I’m trying to enjoy my breakfast, but I feel like King Kong. So I roll up the newspaper and start swatting them, until one lands on my plate.

Then I cover my plate and coffee, put away the butter, jam, and bread, and go back to swatting. Thwack, thwack, thwack.

I have to say, I get pretty damn good at knocking these things off the wall. The real pleasure is hearing them land on the floor like tiny bits of paper, a faint sound, like a fallen angel. Killing is not so bad in tiny amounts, it strikes me now, and I wonder if I might be able to kill a person this way, one gram at a time. What if these flies are really one body, just broken up into tiny soldiers? A horrible thought—and it’s a good thing they don’t reassemble anything human. I don’t think I could take it, trying to slice down a fly man, not before my first cup of coffee at least, not before my toast.

I keep swatting ‘til there’s just a few clever ones left: they fly around the fan blades and only land on the ceiling. I turn the fan on, and they scatter. Then one by one I knock them off, until there’s just one pesky fly left.

That’s when Judy comes into the kitchen and asks me what I’m doing. “Swatting flies?” she asks, then laughs.

“Yes, swatting flies,” I say, not amused. This is serious work—man’s work, really, the taking of life. A pool of adrenaline has welled within me, and I feel myself now a man of considerable tactical skill.

“My grandmother used to catch them like this,” Judy says, snatching her hand once into the air.

“Good for her,” I say, “but that would take too long.” I look at Judy’s hand, still sealed shut. Then I look around the room and recognize that the last fly is gone. I know it has miraculously found itself in her palm of her hand. And sure enough, she walks over to the window, opens it up, and lets the insect fly away.

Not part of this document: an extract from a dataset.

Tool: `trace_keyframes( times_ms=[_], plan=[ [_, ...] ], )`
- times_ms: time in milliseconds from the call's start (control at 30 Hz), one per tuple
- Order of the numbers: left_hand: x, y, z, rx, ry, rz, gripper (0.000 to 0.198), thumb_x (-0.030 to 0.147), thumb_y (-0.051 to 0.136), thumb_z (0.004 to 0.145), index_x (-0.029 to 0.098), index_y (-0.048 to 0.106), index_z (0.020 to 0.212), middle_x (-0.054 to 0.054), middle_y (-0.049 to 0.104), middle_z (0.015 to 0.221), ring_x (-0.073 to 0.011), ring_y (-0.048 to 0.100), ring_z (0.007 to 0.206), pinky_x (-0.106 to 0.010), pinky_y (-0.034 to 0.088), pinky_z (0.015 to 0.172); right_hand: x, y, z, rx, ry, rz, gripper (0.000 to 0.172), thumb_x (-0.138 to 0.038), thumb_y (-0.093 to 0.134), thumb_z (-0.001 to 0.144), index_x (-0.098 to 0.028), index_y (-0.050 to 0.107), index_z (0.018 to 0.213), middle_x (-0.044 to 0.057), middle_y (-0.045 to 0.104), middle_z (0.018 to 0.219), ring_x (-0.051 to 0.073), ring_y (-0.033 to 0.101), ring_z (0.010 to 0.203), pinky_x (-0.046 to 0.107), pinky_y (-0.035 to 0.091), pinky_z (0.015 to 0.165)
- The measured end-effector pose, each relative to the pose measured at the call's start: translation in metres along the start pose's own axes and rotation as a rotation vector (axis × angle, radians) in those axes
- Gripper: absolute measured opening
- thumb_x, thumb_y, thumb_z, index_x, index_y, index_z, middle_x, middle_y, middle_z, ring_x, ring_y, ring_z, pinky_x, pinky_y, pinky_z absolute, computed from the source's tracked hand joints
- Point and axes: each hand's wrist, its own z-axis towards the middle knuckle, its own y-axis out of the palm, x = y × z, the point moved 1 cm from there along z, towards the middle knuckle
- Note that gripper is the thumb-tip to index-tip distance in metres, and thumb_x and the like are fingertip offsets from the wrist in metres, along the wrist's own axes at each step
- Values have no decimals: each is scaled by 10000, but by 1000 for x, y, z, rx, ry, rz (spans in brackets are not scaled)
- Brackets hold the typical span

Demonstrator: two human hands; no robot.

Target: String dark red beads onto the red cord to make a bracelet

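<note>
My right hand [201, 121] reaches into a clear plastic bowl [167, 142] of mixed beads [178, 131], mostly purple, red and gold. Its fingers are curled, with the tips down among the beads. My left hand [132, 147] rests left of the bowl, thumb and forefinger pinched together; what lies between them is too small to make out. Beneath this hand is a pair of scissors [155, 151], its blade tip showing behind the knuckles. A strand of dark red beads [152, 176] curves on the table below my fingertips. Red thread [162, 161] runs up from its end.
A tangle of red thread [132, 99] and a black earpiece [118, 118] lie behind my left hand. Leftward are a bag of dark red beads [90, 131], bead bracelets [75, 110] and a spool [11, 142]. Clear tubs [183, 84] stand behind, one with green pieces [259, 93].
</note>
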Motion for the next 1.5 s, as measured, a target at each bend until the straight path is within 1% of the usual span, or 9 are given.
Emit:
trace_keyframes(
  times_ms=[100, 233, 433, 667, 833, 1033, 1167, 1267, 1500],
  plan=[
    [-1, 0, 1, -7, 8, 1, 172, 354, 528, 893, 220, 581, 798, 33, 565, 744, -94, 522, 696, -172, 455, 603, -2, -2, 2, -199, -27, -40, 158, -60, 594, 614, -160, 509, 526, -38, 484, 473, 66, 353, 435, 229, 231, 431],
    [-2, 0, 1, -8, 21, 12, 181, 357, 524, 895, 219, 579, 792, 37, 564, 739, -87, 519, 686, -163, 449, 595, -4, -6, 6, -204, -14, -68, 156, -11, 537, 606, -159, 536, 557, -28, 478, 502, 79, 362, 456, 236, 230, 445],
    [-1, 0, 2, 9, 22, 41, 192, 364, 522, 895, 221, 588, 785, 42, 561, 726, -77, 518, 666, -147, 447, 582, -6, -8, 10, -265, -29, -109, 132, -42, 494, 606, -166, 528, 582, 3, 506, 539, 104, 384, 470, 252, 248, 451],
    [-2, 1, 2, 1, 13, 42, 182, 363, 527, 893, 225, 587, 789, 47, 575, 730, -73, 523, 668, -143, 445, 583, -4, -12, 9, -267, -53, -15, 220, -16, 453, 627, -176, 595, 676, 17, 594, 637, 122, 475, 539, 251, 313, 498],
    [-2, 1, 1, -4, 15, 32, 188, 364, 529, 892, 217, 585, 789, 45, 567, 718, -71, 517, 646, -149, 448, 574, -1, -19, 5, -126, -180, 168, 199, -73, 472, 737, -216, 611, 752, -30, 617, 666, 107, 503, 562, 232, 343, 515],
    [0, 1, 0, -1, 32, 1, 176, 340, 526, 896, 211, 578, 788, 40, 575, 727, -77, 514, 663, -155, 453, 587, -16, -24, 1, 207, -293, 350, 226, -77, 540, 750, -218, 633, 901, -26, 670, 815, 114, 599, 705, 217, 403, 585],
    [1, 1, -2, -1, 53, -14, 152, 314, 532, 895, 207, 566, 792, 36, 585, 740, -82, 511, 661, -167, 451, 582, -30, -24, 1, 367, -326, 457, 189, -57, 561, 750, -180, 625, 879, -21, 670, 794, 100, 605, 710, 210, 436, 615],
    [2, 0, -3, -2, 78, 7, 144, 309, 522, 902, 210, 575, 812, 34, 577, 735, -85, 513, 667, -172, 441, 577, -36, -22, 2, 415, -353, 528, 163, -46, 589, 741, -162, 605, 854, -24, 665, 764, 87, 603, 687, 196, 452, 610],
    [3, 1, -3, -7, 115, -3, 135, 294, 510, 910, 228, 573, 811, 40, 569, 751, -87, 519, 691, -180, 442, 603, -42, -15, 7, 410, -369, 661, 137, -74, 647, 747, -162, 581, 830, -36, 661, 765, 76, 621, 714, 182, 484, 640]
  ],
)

“How did you do that?” I ask, feeling a bit incredulous, and a bit wounded.

“Your hand just has to be in the right place at the right time,” she says.

“Huh,” I say, and sit back down, uncovering my coffee and toast.

Judy gets out things to make her breakfast: tea and cereal. I wait as she makes her meal then takes it into the den, humming.

Finally, I sit down and take a sip of my coffee. It’s cold. I unfold the newspaper, but now it’s dotted with blood.  I can hear them outside, tapping on the window screen, as though dying to get in.